» What to work on
With the pictures set aside, return the lines below exactly, beginning at the first and ending at the line containing "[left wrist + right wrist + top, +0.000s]".

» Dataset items
---*---

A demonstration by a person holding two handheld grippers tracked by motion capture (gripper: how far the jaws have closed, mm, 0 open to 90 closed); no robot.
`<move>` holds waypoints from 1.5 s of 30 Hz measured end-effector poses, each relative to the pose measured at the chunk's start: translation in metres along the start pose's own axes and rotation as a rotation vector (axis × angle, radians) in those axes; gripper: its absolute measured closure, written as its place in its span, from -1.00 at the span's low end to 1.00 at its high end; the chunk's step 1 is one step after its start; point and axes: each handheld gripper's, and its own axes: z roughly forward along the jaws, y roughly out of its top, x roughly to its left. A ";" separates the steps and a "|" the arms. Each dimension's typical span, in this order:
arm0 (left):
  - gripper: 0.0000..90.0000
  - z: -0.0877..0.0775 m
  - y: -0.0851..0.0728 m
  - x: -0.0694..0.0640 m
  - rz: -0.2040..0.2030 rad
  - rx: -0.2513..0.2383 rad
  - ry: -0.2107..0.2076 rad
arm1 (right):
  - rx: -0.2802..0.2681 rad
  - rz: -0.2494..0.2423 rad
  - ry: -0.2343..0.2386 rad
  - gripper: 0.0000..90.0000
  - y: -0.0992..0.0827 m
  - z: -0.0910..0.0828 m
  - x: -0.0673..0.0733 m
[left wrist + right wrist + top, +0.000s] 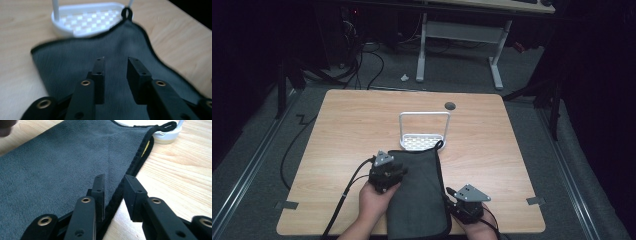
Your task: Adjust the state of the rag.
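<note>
Grey cloth (419,195) on wooden table (347,130), white rack (424,131) behind, unmarked

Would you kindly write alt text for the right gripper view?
Two black jaws stand apart over the right hem of a dark grey towel lying flat on a wooden table. The towel's hanging loop reaches a white rack base at the top.

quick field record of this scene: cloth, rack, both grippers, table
cloth: dark grey towel with black trim, lying flat, far end with hanging loop at the rack
rack: white stand, perforated base, arched handle, upright
left gripper: jaws apart above the towel, nothing gripped
right gripper: jaws apart, straddling the towel's trimmed edge, not pressing on it
table: light wood
</note>
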 end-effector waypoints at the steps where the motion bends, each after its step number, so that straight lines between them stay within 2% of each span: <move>1: 0.60 -0.003 -0.005 0.000 0.003 0.003 -0.007 | 0.002 -0.004 0.000 0.70 0.001 0.002 0.000; 3: 0.67 -0.008 -0.017 0.000 0.021 0.019 -0.007 | 0.013 -0.012 0.004 0.80 0.005 0.009 -0.002; 5: 0.67 -0.009 -0.023 0.000 0.033 0.029 -0.001 | 0.031 -0.025 -0.019 0.91 0.012 0.020 -0.005; 8: 0.66 -0.007 -0.026 0.001 0.052 0.043 0.011 | 0.066 -0.005 -0.026 0.94 0.024 0.045 -0.010; 11: 0.62 -0.004 -0.026 0.005 0.046 0.071 0.002 | 0.106 0.000 -0.037 0.94 0.028 0.066 -0.012; 13: 0.60 -0.001 -0.027 0.006 0.055 0.090 0.003 | 0.115 0.007 -0.040 0.95 0.028 0.072 -0.014; 17: 0.60 -0.004 -0.033 0.005 0.058 0.081 -0.017 | 0.126 -0.021 -0.044 0.96 0.025 0.066 -0.012; 23: 0.58 -0.011 -0.041 -0.005 0.071 0.093 -0.066 | 0.130 -0.022 -0.009 0.95 0.012 0.046 -0.006; 28: 0.56 -0.020 -0.051 -0.015 0.101 0.107 -0.111 | 0.137 -0.033 0.021 0.92 -0.001 0.027 0.000; 30: 0.56 -0.022 -0.054 -0.018 0.110 0.097 -0.113 | 0.124 -0.030 0.025 0.91 -0.006 0.022 0.001; 33: 0.55 -0.023 -0.057 -0.017 0.101 0.082 -0.123 | 0.113 -0.006 0.029 0.91 -0.010 0.019 0.002; 41: 0.52 -0.023 -0.055 -0.014 0.079 0.087 -0.144 | 0.111 -0.030 0.014 0.90 -0.009 0.020 0.005; 43: 0.46 -0.025 -0.053 -0.012 0.070 0.067 -0.148 | 0.110 -0.028 0.016 0.90 -0.009 0.020 0.005; 45: 0.39 -0.028 -0.046 -0.006 0.061 0.028 -0.120 | 0.111 -0.028 0.014 0.89 -0.009 0.020 0.005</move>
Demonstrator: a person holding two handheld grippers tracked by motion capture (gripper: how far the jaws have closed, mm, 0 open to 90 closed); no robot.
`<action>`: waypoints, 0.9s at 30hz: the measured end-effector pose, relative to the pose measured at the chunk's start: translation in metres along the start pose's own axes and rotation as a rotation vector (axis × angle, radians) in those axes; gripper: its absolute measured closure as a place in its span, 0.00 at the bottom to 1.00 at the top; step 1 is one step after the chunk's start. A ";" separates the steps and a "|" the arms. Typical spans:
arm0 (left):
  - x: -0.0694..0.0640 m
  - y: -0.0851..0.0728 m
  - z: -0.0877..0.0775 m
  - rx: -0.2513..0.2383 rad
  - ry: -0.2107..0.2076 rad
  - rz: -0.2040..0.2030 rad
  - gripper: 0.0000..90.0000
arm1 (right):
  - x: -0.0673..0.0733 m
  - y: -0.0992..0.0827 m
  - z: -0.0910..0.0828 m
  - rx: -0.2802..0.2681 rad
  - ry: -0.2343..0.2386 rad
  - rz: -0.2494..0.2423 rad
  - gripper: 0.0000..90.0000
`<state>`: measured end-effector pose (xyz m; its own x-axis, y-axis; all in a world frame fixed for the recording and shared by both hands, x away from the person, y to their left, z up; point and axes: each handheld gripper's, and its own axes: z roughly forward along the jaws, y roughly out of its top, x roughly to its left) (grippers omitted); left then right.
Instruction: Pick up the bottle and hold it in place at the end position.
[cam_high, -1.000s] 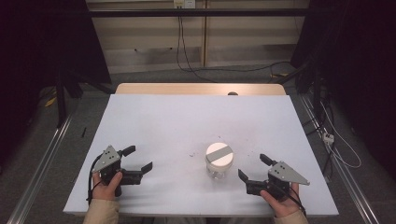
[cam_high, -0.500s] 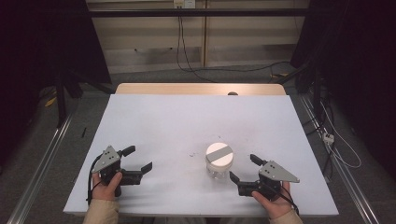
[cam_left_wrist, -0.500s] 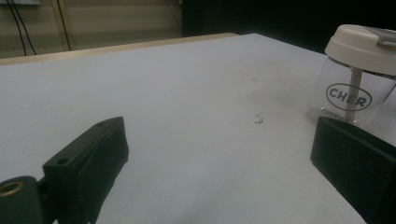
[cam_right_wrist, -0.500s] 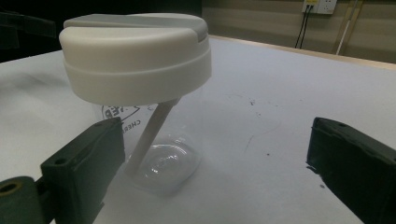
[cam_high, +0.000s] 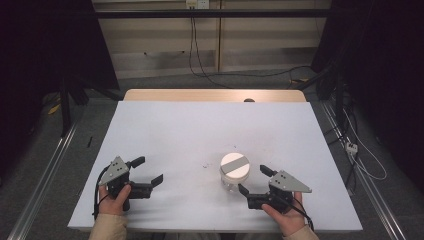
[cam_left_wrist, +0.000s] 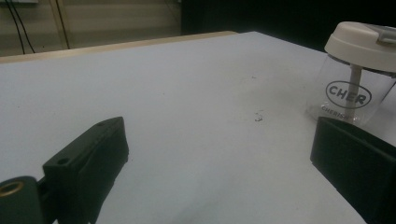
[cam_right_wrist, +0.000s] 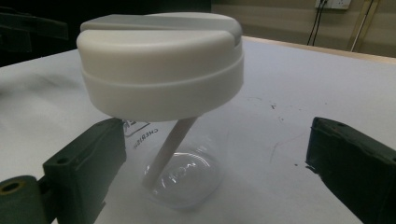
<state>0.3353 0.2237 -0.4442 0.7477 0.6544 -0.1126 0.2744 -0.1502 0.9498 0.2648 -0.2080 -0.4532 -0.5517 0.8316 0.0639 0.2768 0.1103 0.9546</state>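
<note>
High overhead, two low (table-level) gripper views.

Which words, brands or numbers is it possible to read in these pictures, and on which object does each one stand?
"CHER": inside an oval on the clear jar, left gripper view; the oval's right end is cut off by the picture edge.
"CHERIS": smaller line under that oval, its end hidden behind the left gripper's jaw.
"CHER...": small print on the jar in the right gripper view, too blurred to read in full.
White lid: no text.
</note>
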 end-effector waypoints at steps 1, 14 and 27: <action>0.000 0.000 0.000 0.000 -0.001 0.001 0.04 | 0.001 0.000 0.001 0.001 -0.001 -0.003 0.05; 0.000 0.000 0.000 0.002 -0.004 0.005 0.04 | 0.011 0.003 0.015 0.009 0.026 0.003 0.06; 0.000 0.000 0.001 0.005 -0.006 0.004 0.04 | 0.017 0.007 0.031 0.034 0.046 0.008 0.09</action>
<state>0.3358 0.2233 -0.4446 0.7522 0.6496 -0.1104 0.2747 -0.1568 0.9487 0.2818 -0.1767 -0.4549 -0.5848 0.8066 0.0856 0.3078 0.1231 0.9435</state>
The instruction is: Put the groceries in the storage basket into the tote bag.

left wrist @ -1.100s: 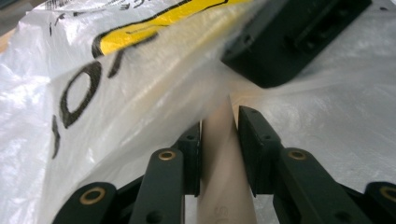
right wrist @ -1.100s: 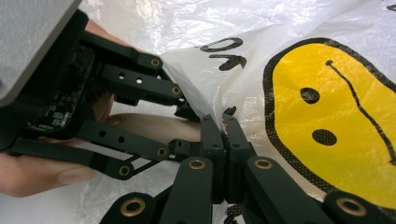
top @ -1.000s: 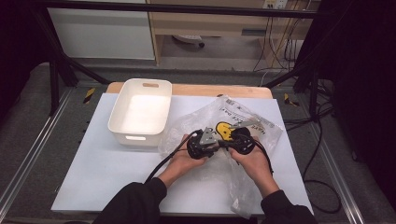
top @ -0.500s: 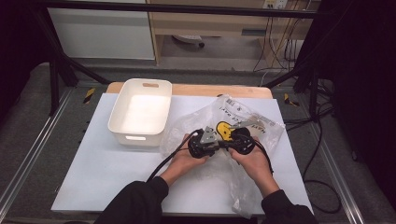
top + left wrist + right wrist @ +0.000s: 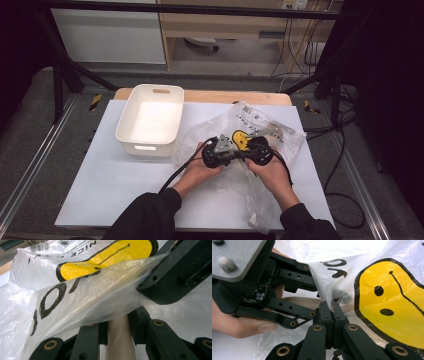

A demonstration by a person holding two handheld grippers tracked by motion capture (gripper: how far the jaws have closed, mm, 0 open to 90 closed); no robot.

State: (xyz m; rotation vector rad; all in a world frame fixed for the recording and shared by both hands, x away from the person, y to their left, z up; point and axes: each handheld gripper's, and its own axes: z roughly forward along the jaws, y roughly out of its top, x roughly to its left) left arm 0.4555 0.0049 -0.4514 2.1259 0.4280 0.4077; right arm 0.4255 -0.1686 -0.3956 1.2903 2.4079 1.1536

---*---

» Written response
A demonstration by a person holding two handheld grippers tracked by motion capture (gripper: how far the jaws have closed, mm, 0 open to 90 closed); no robot.
`<move>` holds waypoints from 1.5 s of 30 Hz measured end-effector poses, each relative to the pose measured at the chunk's start: translation in metres along the start pose's own axes and rotation as a rotation vector (axis × angle, radians) in those axes; gripper: its absolute measured closure, written as its place in its span, from -1.00 at the span's low end to 1.00 at its high end; the chunk's step 1 is one step after its start; point and axes: each handheld gripper's, and its own axes: z roughly forward along the jaws, y roughly out of its top, x roughly to its left. A ";" separates the steps and a "|" the arms. Each dimension's typical span, in this order:
arm0 (left):
  - gripper: 0.0000..90.0000
  - z: -0.0877..0.0775 m
  - y: -0.0851..0.0728 m
  - x: -0.0694..0.0640 m
  - rz: -0.2040..0.2030 rad
  - rx: -0.2513..0.2383 rad
  - ry: -0.2107..0.2076 rad
arm1 (right):
  - rx: -0.2802..0.2681 rad
  - rz: -0.2494..0.2423 rad
  - ry: -0.2343..0.2386 rad
  - gripper: 0.0000..90.0000
  - y: -0.0992..0.0827 m
  - z: -0.0910..0.0828 m
  - x: -0.0673..0.0733 m
[left wrist + right wrist + top, +0.000s] 

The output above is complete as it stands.